Выбрать главу

Но как бы то ни было, в последнем прорыве я стал беспомощным и никому не нужным инвалидом — без профессии, без денег и без здоровья. Если бы не мое чудовищно тренированное тело, я давно бы сдох под забором, но организм все сопротивлялся — печень не хотела умирать, хотя я убивал ее литрами мерзкой «паленки», а мышцы, пусть и слегка обмякшие после года лежания в госпитале, могли легко порвать любого, кто осмелится мне перечить. Трижды я был в отделении милиции, за пьяный дебош. Дважды какие-то сопляки насмехались над моей ковыляющей походкой — я переломал им ребра, но и меня хорошенько запинали. Ну что я, калека с почти не сгибающейся правой ногой, мог сделать против двадцати уродов, которые кричали «Алла акбар!» и насмехались над стариком — однако я сделал, что мог, как всегда, бился до последнего.

Один раз попал в милицию за то, что избил соседа, толстомордого хряка, который ставил свой «мерседес» носом прямо к крыльцу, ведущему в подъезд. Ему было так удобнее, а когда я попросил его убрать машину, потому что всем трудно проходить, особенно мне, он заявил, что ему плевать на всех, а особенно на такого… алкаша. Его потом едва откачали, после удара в солнечное сплетение, — чистый нокаут. Если я и выглядел как старик — седой, заросший поседевшей бородой, так под моей одеждой скрывались еще не умершие мышцы, и тело знало, как их использовать.

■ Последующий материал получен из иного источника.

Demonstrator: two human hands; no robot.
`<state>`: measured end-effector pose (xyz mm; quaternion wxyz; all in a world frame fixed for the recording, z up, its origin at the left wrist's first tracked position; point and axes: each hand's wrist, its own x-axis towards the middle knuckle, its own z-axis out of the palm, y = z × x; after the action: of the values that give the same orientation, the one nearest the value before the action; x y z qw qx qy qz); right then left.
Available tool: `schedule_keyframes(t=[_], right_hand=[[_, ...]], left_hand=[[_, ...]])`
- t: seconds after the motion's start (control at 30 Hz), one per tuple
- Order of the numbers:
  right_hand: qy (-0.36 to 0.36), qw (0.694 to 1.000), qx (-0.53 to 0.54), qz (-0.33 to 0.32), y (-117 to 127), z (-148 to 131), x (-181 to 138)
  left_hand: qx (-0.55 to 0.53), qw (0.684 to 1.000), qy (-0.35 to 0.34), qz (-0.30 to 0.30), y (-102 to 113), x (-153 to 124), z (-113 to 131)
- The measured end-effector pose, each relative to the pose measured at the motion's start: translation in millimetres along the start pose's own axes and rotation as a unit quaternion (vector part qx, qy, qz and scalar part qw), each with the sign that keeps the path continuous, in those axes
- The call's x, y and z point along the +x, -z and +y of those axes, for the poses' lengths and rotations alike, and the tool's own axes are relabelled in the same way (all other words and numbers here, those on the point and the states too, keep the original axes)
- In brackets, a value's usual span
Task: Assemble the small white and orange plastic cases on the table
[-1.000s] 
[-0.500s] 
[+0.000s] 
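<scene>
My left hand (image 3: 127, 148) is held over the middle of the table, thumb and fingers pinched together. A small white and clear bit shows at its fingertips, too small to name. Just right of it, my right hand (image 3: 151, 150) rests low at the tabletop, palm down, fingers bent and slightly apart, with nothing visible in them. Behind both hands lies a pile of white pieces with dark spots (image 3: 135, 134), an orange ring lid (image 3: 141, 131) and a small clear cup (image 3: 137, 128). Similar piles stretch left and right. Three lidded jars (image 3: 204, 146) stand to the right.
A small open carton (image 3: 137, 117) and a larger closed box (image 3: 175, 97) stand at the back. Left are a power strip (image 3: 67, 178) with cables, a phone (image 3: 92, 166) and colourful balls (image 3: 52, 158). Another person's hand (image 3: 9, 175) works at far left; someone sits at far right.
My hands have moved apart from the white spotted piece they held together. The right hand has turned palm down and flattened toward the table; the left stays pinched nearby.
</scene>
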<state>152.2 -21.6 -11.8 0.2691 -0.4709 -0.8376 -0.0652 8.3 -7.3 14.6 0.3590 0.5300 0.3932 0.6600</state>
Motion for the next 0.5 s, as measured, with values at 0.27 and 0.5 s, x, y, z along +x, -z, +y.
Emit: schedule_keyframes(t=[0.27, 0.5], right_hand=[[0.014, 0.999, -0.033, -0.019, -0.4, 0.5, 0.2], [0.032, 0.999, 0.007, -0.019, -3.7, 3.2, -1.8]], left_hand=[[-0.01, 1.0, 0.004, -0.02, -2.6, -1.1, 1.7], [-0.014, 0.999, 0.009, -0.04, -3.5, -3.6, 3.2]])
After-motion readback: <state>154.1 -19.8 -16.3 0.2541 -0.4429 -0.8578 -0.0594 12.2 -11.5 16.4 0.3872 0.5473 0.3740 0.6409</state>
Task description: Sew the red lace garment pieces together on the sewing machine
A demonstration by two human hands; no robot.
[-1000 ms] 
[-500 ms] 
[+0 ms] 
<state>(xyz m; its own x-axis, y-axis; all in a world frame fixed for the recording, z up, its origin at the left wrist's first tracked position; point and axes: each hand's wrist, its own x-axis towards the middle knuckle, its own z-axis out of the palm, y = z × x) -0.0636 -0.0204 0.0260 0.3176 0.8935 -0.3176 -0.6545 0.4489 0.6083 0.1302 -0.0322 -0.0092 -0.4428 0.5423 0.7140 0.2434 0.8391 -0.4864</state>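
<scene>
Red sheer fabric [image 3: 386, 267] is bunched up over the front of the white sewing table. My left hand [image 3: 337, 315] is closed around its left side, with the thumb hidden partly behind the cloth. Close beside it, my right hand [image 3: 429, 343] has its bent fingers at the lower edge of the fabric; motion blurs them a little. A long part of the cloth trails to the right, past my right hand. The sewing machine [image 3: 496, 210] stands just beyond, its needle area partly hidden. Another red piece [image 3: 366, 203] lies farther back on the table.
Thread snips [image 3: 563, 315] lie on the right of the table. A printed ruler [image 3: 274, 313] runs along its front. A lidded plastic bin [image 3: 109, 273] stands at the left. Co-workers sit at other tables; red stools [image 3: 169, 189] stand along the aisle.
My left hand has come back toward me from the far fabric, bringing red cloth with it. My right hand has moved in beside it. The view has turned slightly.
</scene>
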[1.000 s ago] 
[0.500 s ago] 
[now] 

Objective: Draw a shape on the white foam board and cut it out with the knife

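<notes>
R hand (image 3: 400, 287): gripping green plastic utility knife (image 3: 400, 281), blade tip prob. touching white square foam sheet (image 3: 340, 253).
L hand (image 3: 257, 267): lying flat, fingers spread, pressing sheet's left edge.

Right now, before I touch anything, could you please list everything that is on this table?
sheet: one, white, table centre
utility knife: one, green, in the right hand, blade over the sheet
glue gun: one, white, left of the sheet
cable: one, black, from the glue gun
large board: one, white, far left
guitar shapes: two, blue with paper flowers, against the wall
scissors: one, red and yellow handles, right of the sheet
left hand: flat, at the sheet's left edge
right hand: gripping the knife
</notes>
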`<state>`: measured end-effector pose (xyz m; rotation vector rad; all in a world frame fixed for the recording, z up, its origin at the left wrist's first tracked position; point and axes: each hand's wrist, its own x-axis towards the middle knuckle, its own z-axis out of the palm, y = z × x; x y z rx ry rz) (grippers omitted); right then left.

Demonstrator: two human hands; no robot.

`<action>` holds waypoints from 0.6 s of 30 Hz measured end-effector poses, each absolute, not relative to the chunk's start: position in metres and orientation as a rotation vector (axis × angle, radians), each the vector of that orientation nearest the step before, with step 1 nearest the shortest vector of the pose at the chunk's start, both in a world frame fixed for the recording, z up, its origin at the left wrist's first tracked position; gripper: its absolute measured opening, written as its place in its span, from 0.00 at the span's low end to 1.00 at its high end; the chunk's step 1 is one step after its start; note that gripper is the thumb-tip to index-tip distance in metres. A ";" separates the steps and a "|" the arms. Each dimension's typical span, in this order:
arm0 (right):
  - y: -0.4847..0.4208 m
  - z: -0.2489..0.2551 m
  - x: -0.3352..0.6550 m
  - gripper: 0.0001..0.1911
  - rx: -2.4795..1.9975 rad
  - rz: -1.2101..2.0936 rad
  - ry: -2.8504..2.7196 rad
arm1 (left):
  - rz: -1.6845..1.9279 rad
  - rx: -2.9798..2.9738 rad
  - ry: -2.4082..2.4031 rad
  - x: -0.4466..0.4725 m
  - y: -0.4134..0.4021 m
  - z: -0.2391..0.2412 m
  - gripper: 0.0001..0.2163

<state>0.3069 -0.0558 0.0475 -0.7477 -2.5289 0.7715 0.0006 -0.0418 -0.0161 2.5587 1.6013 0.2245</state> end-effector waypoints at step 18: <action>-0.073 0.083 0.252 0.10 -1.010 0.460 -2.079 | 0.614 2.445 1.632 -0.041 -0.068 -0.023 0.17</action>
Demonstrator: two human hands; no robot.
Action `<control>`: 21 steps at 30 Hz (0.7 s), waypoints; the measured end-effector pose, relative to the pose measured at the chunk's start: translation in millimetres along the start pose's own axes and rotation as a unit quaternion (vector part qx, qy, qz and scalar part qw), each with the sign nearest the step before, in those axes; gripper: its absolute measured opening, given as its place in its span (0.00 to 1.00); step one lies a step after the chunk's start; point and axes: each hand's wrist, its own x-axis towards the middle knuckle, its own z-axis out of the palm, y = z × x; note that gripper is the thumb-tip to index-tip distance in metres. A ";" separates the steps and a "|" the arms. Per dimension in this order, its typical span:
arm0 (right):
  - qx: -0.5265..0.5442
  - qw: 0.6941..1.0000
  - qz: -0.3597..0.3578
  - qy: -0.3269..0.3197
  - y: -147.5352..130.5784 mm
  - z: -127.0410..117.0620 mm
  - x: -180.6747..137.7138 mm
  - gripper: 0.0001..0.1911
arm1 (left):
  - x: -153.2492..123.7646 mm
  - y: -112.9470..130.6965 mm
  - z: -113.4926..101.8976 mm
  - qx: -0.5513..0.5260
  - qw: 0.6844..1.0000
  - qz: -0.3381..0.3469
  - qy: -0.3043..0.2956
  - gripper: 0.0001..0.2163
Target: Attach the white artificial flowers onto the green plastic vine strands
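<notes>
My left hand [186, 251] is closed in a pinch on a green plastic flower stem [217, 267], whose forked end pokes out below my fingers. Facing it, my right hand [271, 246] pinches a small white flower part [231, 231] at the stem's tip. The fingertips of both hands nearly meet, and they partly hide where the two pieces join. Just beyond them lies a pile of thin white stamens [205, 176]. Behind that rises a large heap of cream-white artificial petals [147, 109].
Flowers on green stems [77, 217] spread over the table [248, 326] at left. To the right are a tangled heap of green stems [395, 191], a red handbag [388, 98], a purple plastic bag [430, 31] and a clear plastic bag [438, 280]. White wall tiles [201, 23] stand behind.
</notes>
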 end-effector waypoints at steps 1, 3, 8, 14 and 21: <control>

Мне было всего тридцать лет, а выглядел я как семидесятилетний старик. Волосы на голове были белые как снег, а моя густая борода седа, как у столетнего аксакала. В общем, последние три года я усиленно добивал себя. Покончить с собой не хватало духу, да и стремно как-то — зачем тогда Бог вынес меня из чеченской мясорубки? — но и жить не хотелось. Орден Мужества лежал в шкатулке, единственной вещи, сохранившейся от матери. Остальное я раздал или продал за копейки в приступах пьяного угара.

Старик опять прикрикнул, и я заковылял за ним, перебарывая знакомую боль в ноге. Мне не впервой было по пьянке просыпаться в незнакомых местах, но этого я никогда не видел раньше. Это был большой пустырь на краю города. Уже смеркалось, а в городе не горело ни одного фонаря, по булыжным мостовым с грохотом ехали одинокие, запряженные лошадьми повозки — от простых телег до карет. Я с удивлением тряхнул головой — что за наваждение? Где я? Голова разболелась еще больше, думать не хотелось — все потом. Обдумаю. И я двинулся за стариком, уже заворачивающим за угол старого строения с проваленной крышей.

Мы шли еще минут пятнадцать, наконец он что-то сказал, показал рукой на нору, ведущую под большой дом, и нырнул в нее — сразу, как провалившись в преисподнюю. Я последовал за ним. Оказалось, вниз вела лестница, очень крутая, и, если не знать, что там ступеньки, можно было слететь и как минимум набить себе синяков и шишек, а может, и сломать шею. Я все-таки удержался на ногах и медленно, опираясь на палку, сполз вниз. Лестница упиралась в дверь, висевшую на толстых железных петлях, за ней находилась довольно большая комната — видимо, раньше это был или склад, или какое-то другое подвальное помещение, — в углу стоял стол, на котором старик уже разжег свечу, бросающую неровные отблески пляшущего пламени на грубые каменные стены, украшенные потеками и пятнами плесени. Он показал на табуретку возле стола, и я сел, пытаясь понять, на каком языке он говорит. Его речь ни на что не была похожа, хотя он и пытался объясниться на разных языках, — фраза повторялась, и было ясно, что он спрашивал: кто я такой и откуда взялся?

Свеча стала оплывать и затрещала, старик с неудовольствием что-то сказал и достал из каких-то тряпок, опасливо оглянувшись на меня, непонятный предмет, чем-то похожий на лампу Аладдина. Он поставил его в центр стола и сказал какое-то слово, что-то вроде «абракадабра», и предмет засветился не очень ярким, но ровным неоновым светом. У меня от удивления чуть не отпала челюсть, а старик засмеялся и сказал:

— Амбак! — показывая на светильник. — Масунта амбак! — Потом посмотрел на меня и ткнул себя в грудь: — Катун! — Ткнул в мою сторону: — У?